== Source data
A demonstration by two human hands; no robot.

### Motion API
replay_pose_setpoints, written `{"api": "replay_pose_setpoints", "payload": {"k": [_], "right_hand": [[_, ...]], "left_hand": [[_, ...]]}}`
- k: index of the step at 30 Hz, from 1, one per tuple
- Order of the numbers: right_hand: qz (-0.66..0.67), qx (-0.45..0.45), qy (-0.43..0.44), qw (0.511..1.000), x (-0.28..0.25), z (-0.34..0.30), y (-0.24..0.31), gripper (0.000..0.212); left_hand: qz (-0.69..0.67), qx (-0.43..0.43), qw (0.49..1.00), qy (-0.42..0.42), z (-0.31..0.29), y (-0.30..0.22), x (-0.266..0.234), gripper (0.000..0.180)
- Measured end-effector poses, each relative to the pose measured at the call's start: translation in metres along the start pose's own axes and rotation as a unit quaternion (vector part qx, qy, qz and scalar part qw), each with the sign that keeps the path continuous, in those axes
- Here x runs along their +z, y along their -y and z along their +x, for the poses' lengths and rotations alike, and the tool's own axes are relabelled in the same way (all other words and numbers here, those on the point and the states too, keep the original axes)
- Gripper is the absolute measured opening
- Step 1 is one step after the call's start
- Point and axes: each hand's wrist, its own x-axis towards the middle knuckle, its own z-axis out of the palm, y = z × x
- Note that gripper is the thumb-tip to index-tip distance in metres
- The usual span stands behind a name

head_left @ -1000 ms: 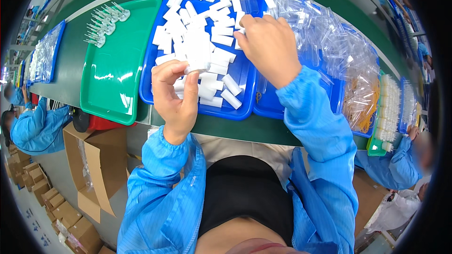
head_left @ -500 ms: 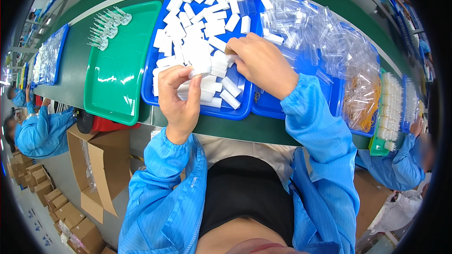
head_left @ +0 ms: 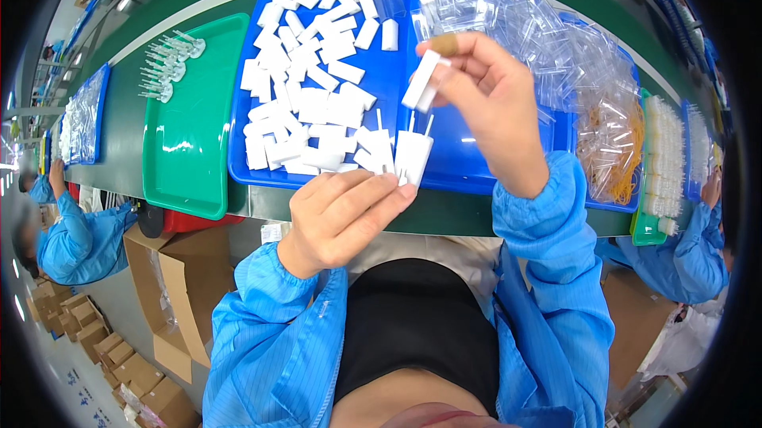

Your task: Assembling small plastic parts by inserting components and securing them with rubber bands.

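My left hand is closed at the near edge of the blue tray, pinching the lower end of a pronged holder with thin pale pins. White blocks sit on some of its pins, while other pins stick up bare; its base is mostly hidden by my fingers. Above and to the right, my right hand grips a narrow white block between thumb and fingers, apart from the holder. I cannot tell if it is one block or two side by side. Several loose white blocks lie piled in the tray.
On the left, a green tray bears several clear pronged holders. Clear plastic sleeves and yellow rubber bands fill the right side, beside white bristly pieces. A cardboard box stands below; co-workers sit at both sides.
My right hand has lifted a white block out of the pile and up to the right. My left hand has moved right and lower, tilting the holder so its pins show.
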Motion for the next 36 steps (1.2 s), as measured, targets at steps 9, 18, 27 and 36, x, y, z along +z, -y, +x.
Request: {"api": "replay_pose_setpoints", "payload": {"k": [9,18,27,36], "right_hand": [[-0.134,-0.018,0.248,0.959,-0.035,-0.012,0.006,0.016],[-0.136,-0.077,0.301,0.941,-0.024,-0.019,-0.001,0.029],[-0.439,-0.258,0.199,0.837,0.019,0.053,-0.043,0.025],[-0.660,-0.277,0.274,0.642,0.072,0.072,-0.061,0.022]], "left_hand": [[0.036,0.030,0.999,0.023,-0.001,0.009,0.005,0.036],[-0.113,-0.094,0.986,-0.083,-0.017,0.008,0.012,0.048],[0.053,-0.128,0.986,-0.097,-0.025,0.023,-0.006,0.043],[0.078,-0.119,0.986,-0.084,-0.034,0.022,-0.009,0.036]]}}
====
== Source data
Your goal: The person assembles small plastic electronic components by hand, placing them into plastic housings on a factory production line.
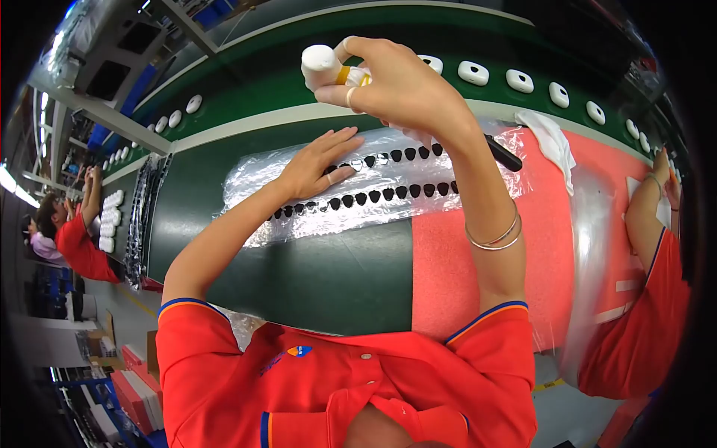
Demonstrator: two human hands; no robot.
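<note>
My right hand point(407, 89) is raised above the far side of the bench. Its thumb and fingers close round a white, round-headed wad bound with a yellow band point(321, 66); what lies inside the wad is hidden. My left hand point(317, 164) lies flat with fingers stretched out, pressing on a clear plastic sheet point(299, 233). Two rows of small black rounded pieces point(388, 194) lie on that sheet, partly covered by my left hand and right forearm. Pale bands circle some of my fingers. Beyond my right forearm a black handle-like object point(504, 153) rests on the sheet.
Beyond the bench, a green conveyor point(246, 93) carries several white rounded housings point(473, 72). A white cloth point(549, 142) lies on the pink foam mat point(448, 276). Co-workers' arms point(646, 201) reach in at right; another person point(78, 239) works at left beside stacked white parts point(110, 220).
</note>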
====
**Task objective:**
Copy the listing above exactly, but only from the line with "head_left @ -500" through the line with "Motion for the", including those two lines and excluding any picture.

**Solution to the exercise:**
head_left @ -500 ms: 
head_left @ +0 ms: 

Your task: Assembling small plastic parts by inserting components and securing them with rubber bands.

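My left hand is closed at the near edge of the blue tray, pinching the lower end of a pronged holder with thin pale pins. White blocks sit on some of its pins, while other pins stick up bare; its base is mostly hidden by my fingers. Above and to the right, my right hand grips a narrow white block between thumb and fingers, apart from the holder. I cannot tell if it is one block or two side by side. Several loose white blocks lie piled in the tray.
On the left, a green tray bears several clear pronged holders. Clear plastic sleeves and yellow rubber bands fill the right side, beside white bristly pieces. A cardboard box stands below; co-workers sit at both sides.
My right hand has lifted a white block out of the pile and up to the right. My left hand has moved right and lower, tilting the holder so its pins show.
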Motion for the next 36 steps (1.2 s), as measured, targets at steps 9, 18, 27 and 36, x, y, z along +z, -y, +x.

The exercise calls for nothing more than this answer.